[Supplied information Boundary: Start]

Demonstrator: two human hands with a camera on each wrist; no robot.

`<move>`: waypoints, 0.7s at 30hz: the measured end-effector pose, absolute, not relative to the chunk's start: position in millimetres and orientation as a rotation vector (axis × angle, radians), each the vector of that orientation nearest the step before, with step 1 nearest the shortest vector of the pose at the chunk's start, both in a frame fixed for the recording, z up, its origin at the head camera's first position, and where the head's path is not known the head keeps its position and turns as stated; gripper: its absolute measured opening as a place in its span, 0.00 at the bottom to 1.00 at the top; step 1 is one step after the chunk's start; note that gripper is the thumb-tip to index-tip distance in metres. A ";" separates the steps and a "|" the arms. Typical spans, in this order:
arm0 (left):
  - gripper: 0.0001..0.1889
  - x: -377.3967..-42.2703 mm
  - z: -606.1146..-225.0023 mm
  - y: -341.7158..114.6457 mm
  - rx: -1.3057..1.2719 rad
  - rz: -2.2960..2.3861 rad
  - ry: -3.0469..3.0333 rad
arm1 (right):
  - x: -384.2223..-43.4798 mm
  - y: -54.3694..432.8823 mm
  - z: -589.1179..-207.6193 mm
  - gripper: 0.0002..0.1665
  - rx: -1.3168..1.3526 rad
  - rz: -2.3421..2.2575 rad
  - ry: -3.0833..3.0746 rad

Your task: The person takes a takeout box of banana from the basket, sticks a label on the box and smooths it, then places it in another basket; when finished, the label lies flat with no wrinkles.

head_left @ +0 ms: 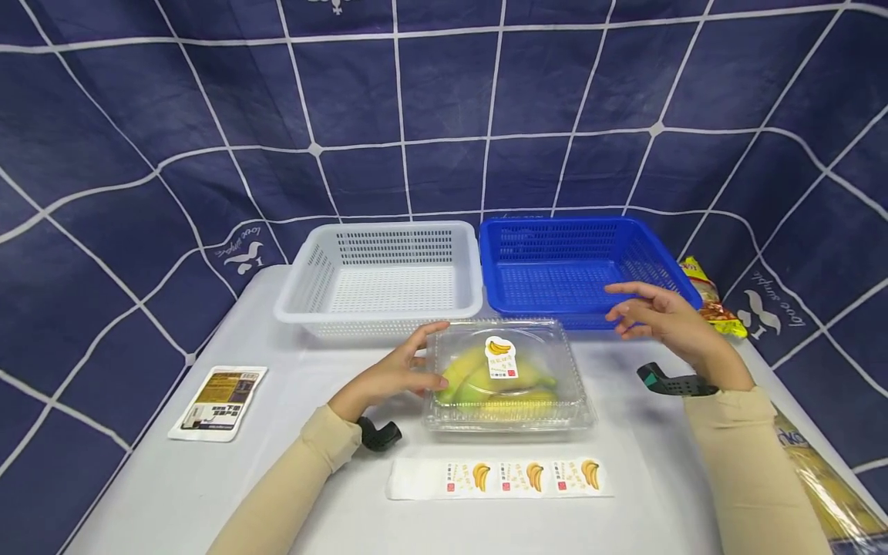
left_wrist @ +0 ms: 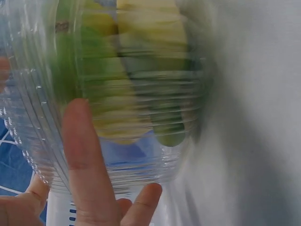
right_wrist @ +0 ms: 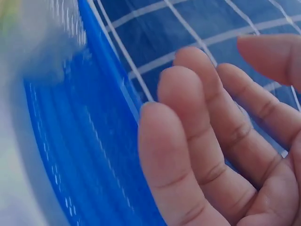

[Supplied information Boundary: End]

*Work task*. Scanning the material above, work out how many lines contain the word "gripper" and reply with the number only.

*Exercise result*. 3